The current document is directed to methods and systems for sorting data and, in particular, to data sorting within cloud-computing and other distributed computing environments.
Many of the classical computational methods related to data processing, data storage, and information retrieval were developed during an era in which even large computer systems were generally based on a single processor and directly connected data-storage devices and other peripheral devices. Data processing in such systems is sequential in nature, as a result of which many of the classical data-processing methods are inherently sequential, in nature, and fail to take advantage of parallel processing. As computer networking and distributed computer systems evolved, during the past 30 years, new types of computational methods have evolved to take advantage of the enormous computational bandwidths that are possible when a computational task is partitioned and distributed among a large number of concurrently executing processors and individual computational systems. More recently, the emergence of cloud computing has yet again changed the underlying constraints, capabilities, and dynamics associated with computational resources. As a result, new opportunities are emerging for the development of new types of computational methods and systems implemented within cloud-computing environments and other types of distributed computing environments.

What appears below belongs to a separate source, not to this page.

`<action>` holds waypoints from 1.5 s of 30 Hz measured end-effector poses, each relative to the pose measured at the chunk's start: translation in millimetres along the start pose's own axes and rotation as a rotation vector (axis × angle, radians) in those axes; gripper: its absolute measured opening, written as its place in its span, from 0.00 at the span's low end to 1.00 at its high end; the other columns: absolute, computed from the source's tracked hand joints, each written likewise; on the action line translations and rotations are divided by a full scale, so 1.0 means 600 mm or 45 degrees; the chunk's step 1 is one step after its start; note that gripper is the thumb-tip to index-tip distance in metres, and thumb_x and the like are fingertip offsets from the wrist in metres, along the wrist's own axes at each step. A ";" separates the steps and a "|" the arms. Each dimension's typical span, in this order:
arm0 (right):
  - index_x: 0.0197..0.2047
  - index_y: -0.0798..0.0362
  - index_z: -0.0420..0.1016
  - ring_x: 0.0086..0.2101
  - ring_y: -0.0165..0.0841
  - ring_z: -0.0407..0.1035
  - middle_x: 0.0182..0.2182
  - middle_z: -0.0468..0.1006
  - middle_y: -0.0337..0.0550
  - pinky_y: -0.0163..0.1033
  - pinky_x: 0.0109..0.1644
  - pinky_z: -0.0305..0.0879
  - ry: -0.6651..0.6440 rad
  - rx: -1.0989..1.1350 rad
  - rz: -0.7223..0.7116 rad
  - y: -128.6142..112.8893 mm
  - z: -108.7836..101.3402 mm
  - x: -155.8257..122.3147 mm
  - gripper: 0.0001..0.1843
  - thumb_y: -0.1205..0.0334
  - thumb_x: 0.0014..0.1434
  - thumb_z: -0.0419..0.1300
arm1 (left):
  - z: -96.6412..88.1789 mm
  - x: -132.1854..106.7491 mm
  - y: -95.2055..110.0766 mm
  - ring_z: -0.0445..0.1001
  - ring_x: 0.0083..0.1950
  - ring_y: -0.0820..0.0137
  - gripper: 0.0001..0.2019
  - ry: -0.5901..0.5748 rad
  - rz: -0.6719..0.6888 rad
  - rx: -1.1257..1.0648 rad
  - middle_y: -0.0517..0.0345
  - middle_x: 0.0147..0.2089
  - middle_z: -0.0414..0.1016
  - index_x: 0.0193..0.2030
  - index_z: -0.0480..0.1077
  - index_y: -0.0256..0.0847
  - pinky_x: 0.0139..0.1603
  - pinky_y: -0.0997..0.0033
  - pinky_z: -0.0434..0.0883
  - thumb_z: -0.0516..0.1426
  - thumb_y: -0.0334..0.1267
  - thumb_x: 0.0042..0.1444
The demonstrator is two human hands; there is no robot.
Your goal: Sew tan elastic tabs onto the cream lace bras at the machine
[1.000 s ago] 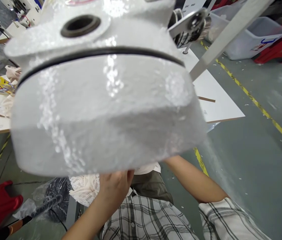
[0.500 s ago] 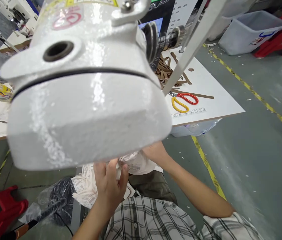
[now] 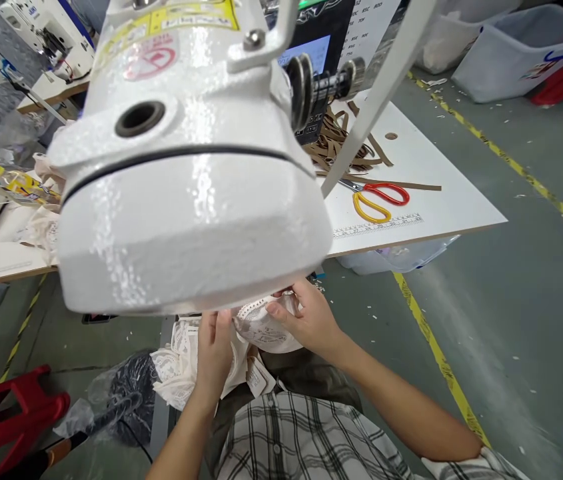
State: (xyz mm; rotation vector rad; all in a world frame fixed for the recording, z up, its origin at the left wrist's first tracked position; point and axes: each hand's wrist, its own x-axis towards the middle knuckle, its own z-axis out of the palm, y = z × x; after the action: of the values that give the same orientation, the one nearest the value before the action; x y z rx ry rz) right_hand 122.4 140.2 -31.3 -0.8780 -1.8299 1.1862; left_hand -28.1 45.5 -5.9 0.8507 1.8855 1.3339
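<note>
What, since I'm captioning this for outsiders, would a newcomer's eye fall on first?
The big white machine head comes first, filling the upper middle of the view. Just below it, the right grip holds pale, partly lacy fabric, the left grip against it too. On the white tabletop at right, scissors with one red and one yellow handle lie near brown strips.

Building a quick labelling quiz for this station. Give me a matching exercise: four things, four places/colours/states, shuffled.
Things
1. Scissors
2. Pale fabric piece
3. Stool
4. Brown strips

Descriptions
A. Near the lower left corner of the picture
B. In a loose heap on the white tabletop
C. Part red, part yellow
D. Held by the right hand

Pairs: 1-C, 2-D, 3-A, 4-B
</note>
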 end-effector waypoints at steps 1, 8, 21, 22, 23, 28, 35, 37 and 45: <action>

The current document is directed to a method and system for data processing in cloud-computing environments and other distributed-computing environments. Implementations of a merge sort suitable for the sorting of data within cloud-computing environments and other distributed-computing environments are disclosed. These implementations takes advantage of the massive parallelism available in cloud-computing environments as well as take into consideration numerous constraints regarding data-storage and data-retrieval operations in a cloud-computing environment. The implementations provide a type of data-sorting method and system that iteratively carries out highly parallel merge-sort operations that can be effectively applied over a range of data-set sizes up to extremely large data sets.
The current document is directed to data-sorting methods and systems suitable for execution within cloud-computing environments and other distributed-computing environments. Various implementations of these methods and systems are discussed below using detailed illustrations, control-flow diagrams, and an example C++ implementation.

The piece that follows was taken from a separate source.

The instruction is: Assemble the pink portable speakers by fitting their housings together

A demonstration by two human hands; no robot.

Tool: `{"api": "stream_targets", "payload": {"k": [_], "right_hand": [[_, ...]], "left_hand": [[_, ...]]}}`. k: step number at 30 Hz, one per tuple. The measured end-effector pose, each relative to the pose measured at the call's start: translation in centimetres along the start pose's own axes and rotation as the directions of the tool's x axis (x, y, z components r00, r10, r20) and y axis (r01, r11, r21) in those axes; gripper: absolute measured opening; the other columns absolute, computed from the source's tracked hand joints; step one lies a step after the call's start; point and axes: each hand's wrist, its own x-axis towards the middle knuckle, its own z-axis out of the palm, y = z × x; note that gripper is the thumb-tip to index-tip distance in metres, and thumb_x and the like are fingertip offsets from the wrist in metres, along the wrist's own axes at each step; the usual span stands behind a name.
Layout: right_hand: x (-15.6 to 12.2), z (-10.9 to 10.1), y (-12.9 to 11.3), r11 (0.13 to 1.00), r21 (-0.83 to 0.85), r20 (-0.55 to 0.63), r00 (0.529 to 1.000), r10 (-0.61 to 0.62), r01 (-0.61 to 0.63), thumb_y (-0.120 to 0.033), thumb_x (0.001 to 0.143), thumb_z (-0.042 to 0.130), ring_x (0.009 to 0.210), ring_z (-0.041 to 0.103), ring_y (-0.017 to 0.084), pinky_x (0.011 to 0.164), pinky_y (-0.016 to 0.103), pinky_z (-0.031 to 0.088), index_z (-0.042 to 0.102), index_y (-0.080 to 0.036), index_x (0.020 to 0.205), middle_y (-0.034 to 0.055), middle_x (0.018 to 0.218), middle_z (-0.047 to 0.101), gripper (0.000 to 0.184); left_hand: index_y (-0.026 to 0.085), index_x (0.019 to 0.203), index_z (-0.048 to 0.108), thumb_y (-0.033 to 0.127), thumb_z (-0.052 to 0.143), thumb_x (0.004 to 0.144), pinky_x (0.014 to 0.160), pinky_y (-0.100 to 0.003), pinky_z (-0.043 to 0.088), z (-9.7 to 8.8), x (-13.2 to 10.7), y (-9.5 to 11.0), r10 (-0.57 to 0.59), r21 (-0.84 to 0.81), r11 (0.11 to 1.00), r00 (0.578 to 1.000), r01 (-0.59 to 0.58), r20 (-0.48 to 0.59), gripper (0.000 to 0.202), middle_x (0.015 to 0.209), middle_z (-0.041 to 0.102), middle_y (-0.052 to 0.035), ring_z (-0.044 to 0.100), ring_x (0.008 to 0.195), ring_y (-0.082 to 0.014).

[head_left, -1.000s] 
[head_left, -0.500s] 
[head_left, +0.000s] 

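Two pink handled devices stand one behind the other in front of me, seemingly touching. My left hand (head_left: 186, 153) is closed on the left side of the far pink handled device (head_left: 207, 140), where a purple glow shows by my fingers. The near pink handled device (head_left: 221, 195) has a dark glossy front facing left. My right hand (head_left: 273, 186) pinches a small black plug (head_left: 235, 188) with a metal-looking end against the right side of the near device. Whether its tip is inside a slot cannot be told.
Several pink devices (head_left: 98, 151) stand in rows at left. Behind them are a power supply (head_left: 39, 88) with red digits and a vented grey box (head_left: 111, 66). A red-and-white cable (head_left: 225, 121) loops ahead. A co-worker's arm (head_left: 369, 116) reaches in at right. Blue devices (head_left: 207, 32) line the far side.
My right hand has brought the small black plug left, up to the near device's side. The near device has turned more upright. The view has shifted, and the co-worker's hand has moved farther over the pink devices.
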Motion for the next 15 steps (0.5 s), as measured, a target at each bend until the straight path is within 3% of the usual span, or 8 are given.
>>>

It should be noted, at the onset, that the currently disclosed methods and systems are directed to real, tangible, physical systems and methods carried out within physical systems, including client computers and server computers. Those familiar with modern science and technology well appreciate that, in modern computer systems and other processor-controlled devices and systems, the control components are often fully or partially implemented as sequences of computer instructions that are stored in one or more electronic memories and, in many cases, also in one or more mass-storage devices, and which are executed by one or more processors. As a result of their execution, a processor-controlled device or system carries out various operations, generally at many different levels within the device or system, according to control logic implemented in the stored and executed computer instructions. Computer-instruction-implemented control components of modern processor-controlled devices and systems are as tangible and physical as any other component of the system, including power supplies, cooling fans, electronic memories and processors, and other such physical components.

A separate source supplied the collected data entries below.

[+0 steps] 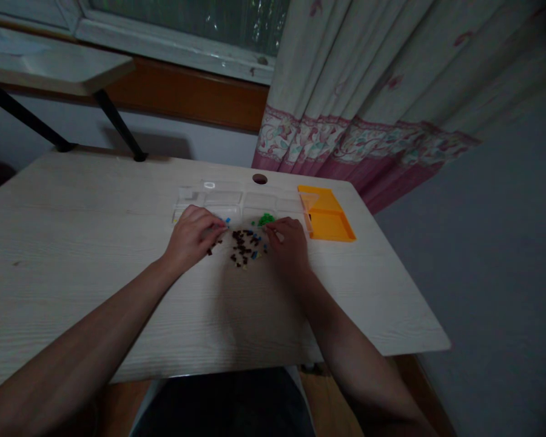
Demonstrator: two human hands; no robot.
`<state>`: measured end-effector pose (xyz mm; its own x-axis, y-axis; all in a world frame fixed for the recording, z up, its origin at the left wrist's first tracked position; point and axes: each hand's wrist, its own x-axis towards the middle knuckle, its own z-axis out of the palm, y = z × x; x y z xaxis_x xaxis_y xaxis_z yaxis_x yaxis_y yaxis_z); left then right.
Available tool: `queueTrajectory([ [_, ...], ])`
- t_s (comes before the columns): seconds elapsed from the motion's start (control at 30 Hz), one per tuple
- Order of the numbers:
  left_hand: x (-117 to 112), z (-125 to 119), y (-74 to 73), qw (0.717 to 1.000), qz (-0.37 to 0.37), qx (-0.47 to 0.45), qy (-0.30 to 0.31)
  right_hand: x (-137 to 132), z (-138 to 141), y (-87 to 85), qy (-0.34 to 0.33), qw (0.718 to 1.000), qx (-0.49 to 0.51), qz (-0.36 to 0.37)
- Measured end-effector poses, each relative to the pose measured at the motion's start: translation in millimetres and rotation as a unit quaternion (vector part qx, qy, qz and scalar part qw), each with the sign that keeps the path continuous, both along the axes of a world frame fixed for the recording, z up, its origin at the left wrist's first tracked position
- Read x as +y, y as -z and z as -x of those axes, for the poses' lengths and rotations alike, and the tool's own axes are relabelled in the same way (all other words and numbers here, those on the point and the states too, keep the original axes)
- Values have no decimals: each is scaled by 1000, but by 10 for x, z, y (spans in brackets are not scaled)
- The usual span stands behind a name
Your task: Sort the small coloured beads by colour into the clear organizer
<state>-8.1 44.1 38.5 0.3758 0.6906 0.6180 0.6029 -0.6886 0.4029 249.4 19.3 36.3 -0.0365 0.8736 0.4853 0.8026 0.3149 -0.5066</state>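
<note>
My left hand (193, 235) is at the front left of a clear plastic compartment box (259, 202), thumb and fingertips pinched together. Whatever sits in that pinch is too small to name. On the other side, my right hand (290, 243) is also closed at the fingertips, beside a small heap of green pieces (266, 219); its contents cannot be made out. Between the hands lies a loose spread of small dark brown pieces (240, 241), with a few blue pieces (254, 255) and pale ones among them. A few blue bits show near my left fingertips.
An open yellow case (330, 224) lies to the right of the clear box. Behind them the desk (95, 243) has a round cable hole (259, 179). A raised shelf (59, 67) on black legs stands at the back left. A curtain (327, 91) hangs behind the desk.
</note>
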Motion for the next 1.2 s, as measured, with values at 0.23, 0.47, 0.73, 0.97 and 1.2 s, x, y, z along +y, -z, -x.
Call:
queueTrajectory([
  [0.23, 56, 21, 20, 999, 15, -22, -43, -25, 39, 12, -1, 991, -128, 43],
  [0.47, 59, 17, 43, 999, 17, -24, -27, -37, 102, 27, 5, 985, -163, 60],
  [0.73, 37, 4, 20, 999, 25, -27, -28, -47, 128, 34, -4, 984, -166, 68],
  [0.97, 51, 10, 38, 999, 28, -28, -35, -45, 114, -5, -6, 984, -156, 81],
  [1.2, 36, 10, 14, 999, 32, -27, -33, -34, 34, -15, -41, 979, -186, 76],
])
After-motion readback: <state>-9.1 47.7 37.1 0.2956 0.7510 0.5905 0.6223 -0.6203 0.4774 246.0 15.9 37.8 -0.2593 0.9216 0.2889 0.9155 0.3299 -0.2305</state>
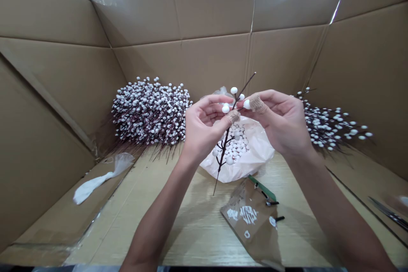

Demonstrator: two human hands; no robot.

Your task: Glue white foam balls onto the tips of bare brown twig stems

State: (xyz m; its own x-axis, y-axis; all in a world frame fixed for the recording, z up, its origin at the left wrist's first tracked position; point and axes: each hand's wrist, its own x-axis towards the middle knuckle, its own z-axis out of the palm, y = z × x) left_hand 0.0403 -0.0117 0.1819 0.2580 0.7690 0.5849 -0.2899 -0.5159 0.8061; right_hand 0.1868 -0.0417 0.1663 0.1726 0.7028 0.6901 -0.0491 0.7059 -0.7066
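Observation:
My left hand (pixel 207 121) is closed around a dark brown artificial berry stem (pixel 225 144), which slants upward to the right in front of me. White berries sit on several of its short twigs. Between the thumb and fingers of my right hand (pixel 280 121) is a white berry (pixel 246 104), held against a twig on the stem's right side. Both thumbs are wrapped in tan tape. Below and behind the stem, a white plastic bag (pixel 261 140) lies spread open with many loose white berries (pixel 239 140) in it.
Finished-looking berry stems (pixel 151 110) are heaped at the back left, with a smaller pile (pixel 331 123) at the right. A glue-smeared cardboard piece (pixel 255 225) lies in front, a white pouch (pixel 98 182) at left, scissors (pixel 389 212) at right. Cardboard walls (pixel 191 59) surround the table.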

In the following discussion, the phrases “cloud computing” and “cloud-computing environment” are used to describe, in general terms, the large number of relatively new, computing-as-a-utility distributed-computing facilities that allow users to configure remote, virtual computing systems and data centers and execute various types of computational tasks within these remote computer systems and data centers. In general, cloud-computing facilities provide users with virtual systems and data centers mapped to actual physical server computers, data-storage subsystems, and other remote physical data-center components. Users may dynamically add computational bandwidth and data-storage capabilities and dynamically return unused computational bandwidth and data-storage capacity in order to respond to dynamically changing computational loads in a cost-effective manner. Users of cloud-computing facilities essentially rent underlying physical facilities, allowing the users to concentrate on developing and deploying service applications and other programs without worrying about assembling and maintaining physical data centers and without needing to purchase and maintain large computational facilities to handle peak loads that, during non-peak periods, lay idle while incurring power, maintenance, and physical-housing costs.
Although there are many different types of cloud-computing facilities and environments, many of the cloud-computing environments have certain commonly shared characteristics. For example, because a physical location of a user's virtual system or data center is dynamic within a cloud-computing facility, cloud-computing facilities generally provide virtual data-storage subsystems for long-term data storage. Thus, long-term data storage is generally decoupled from computation in many cloud-computing environments.
In many cloud-computing environments, data is stored within relatively large objects similar to files in a traditional computer system. These objects are associated with unique identifiers that allow the objects to be reliably stored in a data-storage subsystem and subsequently retrieved. The objects are generally written sequentially and can only be updated by rewriting the entire object, and are read into the memory of a physical or virtual server or other computer system for random access. In general, any cloud-computing-facility server or other computer system may be authorized to access any data object stored within the data-storage subsystem of a cloud-computing facility. Cloud-computing facilities provide interfaces that allow users to allocate, start, and stop virtual servers and systems within the cloud and to launch particular computational tasks on the allocated servers and other virtual systems.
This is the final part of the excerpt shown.